How Do You Fit 10 Million Computers into a Single Supercomputer?

ExaNeSt Consortium members The ExaNeSt Consortium is a project in a group of projects known as FETHPC-2014(a) that is working to develop the technology needed to build next-generation high performance computing (HPC) systems, also known as supercomputers or exascale-level systems. These systems achieve performance in the range of 1 ExaFLOPS = 10¹⁸ FLOPS (one quintillion FLoating-point Operations Per Second). The project states that “HPC is, today, a tool of capital importance in the hands of humankind.” As such, the Horizon2020 FET-HPC ExaNeSt project is developing and prototyping solutions for some of the crucial problems on the path to production of exascale-level supercomputers. These include

Interconnection Network: exascale performance can only be reached by interconnecting millions of computing cores, their (volatile) memories and (non-volatile) storage, special-purpose accelerator hardware, and their input/output (I/O) devices, in a way such that all of them can cooperate tightly and effectively in solving one huge problem in a reasonable amount of time. This amounts to huge challenge for the network that implements this interconnection and its interface to the hardware and software components of the entire system: it has to be fast, resilient and low-cost, both in term of cost-to-build and energy-to-operate.
The project develops and prototypes innovative hardware and software for such networks to become tightly integrated with the system components, to become faster, to offer better quality-of-service (QoS) — especially congestion mitigation, to be resilient to failures, and to consume less energy.
Storage: traditional supercomputers used a large number of magnetic disks for storing non-volatile and permanent checkpoints and data, where these disks appeared as I/O devices to the computing cores. Storage technologies now change to flash and non-volatile memories (NVM), featuring dramatically lower latencies; interconnection and software architecture have to also change, in order to take advantage of such much faster access times.
ExaNeSt develops and prototypes a distributed storage system where NVM’s are local to the compute cores; hence, fast to access at low energy cost, yet the aggregate NVM’s in the entire system form a unified storage.
Cooling: communicating at low delay and energy cost requires physical proximity, i.e. packing thousands of cores and their components into a blade board and packing about a hundred blades into a rack (which also economizes on installation floor area). The by-product, unfortunately, is a large heat density to be removed.
The project develops and prototypes innovative Packaging and Cooling technology, based on total immersion in a sophisticated, non-conductive, engineered coolant fluid that allows the highest possible packing density while maintaining reliability.
Applications: ExaNeSt evaluates all these technologies using real high performance computing (HPC) and big data applications — from HPC simulations to business intelligence support — running on a real prototype at the scale of many hundred nodes containing thousands of compute cores.
Furthermore, it tunes its firmware, the systems software, libraries and such applications so that they take the best possible advantage of the novel communication and storage architecture: the project supports task-to-data software locality models, to ensure minimum data communication energy overheads and property maintenance in databases; and provides a platform management scheme for big-data I/O to our resilient, unified distributed storage compute architecture.

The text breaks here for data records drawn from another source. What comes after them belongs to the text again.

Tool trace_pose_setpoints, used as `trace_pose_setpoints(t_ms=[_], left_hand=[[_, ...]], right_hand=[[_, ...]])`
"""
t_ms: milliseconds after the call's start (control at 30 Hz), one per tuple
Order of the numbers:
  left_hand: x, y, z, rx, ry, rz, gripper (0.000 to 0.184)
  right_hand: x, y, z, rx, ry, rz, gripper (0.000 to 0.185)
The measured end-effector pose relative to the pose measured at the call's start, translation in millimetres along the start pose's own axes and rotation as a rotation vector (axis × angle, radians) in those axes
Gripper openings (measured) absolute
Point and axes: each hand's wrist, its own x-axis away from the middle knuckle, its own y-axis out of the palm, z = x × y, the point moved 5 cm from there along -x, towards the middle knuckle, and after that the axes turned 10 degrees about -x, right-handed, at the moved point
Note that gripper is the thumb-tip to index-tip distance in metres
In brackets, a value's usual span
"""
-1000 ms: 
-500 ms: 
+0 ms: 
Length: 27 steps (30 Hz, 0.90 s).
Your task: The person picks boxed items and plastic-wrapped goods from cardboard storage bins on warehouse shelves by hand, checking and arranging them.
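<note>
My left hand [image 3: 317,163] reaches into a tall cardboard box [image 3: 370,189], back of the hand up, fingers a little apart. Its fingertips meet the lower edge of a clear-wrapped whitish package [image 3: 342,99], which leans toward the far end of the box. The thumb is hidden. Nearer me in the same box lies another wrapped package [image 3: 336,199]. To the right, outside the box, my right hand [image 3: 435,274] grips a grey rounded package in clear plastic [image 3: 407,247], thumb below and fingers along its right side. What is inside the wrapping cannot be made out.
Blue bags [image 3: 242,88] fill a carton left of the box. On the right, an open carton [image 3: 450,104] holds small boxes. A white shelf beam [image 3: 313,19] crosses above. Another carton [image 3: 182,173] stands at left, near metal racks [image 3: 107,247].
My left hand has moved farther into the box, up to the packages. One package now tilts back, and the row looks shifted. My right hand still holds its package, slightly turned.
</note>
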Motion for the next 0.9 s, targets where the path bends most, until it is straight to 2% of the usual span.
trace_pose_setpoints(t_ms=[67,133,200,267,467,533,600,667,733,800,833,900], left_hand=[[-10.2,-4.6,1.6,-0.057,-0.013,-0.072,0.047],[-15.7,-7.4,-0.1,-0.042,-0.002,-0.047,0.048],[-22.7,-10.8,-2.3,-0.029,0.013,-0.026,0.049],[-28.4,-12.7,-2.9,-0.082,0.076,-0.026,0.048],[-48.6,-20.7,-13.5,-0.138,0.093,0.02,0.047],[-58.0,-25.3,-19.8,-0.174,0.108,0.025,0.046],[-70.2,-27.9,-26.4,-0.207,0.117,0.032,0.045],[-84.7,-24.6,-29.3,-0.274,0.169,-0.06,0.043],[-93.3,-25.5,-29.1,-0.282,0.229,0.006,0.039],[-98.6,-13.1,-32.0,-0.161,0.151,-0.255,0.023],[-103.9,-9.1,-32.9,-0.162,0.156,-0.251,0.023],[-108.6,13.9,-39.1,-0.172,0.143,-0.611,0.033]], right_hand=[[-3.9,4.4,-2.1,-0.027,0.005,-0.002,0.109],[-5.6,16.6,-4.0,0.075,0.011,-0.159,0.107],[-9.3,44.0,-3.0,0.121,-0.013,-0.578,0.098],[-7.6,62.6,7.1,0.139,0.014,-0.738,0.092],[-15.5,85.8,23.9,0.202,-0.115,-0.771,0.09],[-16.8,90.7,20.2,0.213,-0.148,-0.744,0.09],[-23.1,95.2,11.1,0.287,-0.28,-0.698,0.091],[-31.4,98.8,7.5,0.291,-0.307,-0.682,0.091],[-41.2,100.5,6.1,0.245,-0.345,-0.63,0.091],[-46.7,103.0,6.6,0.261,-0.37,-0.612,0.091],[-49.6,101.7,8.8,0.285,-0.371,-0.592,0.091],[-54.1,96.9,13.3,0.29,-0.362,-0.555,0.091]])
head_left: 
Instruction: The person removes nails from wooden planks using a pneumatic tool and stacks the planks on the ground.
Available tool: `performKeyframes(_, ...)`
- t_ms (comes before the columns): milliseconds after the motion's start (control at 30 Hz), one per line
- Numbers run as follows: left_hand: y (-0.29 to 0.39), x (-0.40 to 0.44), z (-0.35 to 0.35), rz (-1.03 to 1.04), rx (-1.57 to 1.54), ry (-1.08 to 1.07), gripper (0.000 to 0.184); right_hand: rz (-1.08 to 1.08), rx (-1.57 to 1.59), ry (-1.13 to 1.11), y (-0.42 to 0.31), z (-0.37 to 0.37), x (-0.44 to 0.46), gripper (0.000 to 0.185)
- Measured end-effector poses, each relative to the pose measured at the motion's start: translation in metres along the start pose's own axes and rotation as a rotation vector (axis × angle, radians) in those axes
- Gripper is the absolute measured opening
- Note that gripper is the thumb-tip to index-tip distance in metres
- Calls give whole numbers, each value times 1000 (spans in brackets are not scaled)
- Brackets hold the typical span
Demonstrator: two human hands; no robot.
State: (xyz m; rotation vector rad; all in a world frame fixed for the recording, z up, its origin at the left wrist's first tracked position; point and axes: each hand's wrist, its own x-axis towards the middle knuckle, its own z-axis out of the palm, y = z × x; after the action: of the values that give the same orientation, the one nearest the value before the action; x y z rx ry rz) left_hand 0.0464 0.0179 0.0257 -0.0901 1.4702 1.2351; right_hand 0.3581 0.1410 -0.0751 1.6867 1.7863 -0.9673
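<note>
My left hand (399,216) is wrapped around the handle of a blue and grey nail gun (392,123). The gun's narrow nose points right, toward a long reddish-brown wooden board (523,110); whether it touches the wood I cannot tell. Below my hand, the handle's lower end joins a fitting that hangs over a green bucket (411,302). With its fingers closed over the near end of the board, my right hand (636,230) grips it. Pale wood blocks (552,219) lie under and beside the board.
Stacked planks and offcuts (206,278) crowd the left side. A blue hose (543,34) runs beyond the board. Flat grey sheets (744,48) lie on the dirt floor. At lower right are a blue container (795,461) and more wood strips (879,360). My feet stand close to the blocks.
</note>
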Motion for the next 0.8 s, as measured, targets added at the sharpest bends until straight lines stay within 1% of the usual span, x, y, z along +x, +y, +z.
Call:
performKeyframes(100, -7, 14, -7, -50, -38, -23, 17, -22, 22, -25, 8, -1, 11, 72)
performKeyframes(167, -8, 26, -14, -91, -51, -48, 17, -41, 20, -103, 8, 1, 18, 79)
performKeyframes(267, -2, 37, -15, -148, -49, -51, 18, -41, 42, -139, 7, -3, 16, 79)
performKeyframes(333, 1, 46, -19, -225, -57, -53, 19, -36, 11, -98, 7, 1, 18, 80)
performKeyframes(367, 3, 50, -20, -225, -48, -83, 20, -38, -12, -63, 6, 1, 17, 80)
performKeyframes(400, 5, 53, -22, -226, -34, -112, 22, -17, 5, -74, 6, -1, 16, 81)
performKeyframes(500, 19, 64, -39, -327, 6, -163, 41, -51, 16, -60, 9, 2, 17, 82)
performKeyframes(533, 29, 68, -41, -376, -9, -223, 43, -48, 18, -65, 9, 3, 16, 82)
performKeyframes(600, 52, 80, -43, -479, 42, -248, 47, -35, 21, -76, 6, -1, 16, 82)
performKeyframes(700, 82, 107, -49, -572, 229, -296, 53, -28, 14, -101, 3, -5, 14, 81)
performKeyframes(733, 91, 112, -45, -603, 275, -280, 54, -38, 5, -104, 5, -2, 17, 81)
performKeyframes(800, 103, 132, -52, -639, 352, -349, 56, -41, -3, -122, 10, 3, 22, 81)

According to the European Technology Platform for High Performance Computing (ETP4HPC) Strategic Research Agenda (SRA): “HPC is a pervasive technology that strongly contributes to the excellence of science and the competitiveness of industry. Questions as diverse as how to develop a safer and more efficient generation of aircraft, how to improve the green energy systems, such as solar panels or wind turbines, what is the impact of some phenomena on the climate evolution, how to deliver customized treatments to patients… cannot be answered without using HPC […] HPC is also recognized as crucial in addressing grand societal challenges. Today, to out-compute is to out-compete best describes the role of HPC.”

The HiPEAC Roadmap (Vision 2015) adds: “Science is entering its 4th paradigm: data intensive discovery. After being essentially based on theory, empirical science, and simulation, science is now using data analytics (cognitive computing) on instrument data, sensor data, but also on simulation data. Simulations are, therefore, becoming more and more important for science and for industry, avoiding spending millions in experiments. High performance computing is an enabling technology for complex simulations.”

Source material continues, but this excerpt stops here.